# REQUIREMENT
Among the entries below, find every line that contains the string "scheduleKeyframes", then copy it.

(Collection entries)
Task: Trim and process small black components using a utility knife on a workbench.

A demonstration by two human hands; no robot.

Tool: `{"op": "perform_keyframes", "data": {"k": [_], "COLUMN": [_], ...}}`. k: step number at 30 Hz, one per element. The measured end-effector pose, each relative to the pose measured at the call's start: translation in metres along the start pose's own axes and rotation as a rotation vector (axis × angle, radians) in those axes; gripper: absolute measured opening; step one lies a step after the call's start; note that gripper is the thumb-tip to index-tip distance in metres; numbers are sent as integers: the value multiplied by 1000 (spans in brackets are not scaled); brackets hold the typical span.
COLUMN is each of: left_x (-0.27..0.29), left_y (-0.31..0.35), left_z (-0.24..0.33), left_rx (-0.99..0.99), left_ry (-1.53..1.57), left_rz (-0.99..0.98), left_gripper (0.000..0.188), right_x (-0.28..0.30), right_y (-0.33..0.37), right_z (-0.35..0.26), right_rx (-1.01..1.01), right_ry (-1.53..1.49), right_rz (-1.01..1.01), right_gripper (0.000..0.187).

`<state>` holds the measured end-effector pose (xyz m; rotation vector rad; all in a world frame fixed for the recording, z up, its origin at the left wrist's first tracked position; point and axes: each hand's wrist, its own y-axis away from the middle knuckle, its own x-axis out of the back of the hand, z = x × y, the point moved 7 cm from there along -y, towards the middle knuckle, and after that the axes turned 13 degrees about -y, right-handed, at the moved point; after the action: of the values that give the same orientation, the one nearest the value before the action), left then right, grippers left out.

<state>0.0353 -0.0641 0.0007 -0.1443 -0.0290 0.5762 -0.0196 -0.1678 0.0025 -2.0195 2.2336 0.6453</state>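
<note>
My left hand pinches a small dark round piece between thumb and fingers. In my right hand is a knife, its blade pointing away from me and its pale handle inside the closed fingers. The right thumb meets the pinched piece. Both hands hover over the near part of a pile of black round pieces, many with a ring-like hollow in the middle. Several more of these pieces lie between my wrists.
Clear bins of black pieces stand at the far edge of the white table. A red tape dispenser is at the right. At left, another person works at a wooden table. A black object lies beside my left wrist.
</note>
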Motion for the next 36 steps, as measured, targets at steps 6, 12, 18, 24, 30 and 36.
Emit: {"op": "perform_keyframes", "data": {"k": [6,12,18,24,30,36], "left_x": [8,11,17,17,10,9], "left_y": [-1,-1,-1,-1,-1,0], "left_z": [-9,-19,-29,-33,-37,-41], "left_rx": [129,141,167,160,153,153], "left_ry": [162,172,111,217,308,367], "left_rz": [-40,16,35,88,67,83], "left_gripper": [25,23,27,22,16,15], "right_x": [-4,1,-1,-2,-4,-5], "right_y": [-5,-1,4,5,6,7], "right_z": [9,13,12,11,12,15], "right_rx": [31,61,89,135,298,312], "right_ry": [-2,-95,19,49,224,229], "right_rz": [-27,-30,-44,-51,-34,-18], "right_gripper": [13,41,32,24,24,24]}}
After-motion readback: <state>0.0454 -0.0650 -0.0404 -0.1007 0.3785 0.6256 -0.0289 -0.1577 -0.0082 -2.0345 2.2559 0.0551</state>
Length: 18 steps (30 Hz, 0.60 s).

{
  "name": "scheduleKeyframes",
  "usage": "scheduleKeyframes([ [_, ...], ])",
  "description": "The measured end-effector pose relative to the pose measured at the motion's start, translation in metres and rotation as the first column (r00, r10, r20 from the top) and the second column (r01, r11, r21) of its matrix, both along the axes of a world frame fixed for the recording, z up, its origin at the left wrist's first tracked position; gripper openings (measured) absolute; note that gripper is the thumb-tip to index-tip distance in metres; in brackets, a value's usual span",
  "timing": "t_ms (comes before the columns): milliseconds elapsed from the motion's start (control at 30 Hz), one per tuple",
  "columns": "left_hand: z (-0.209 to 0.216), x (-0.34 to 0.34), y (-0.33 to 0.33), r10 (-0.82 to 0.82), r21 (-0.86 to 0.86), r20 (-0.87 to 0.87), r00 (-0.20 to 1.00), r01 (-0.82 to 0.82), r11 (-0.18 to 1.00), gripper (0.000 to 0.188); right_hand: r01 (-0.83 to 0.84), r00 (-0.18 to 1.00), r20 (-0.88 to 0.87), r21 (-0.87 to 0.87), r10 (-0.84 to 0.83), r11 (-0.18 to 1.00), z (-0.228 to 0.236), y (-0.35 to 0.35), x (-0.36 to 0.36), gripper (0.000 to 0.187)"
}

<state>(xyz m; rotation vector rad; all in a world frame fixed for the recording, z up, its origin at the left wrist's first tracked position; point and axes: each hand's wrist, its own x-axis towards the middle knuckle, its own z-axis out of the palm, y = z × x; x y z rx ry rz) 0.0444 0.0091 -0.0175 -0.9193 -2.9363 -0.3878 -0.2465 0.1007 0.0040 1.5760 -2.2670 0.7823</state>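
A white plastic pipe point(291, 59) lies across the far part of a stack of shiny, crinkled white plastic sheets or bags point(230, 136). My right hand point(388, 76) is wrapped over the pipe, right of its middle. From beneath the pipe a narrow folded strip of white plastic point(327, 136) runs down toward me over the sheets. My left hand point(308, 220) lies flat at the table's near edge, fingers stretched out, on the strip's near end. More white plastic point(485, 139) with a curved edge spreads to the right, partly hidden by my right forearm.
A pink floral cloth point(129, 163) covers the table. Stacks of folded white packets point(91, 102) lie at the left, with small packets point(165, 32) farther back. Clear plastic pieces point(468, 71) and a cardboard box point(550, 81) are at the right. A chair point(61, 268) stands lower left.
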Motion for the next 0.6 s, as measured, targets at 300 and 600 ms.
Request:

# RESULT BELOW
  "name": "scheduleKeyframes",
  "usage": "scheduleKeyframes([ [_, ...], ])",

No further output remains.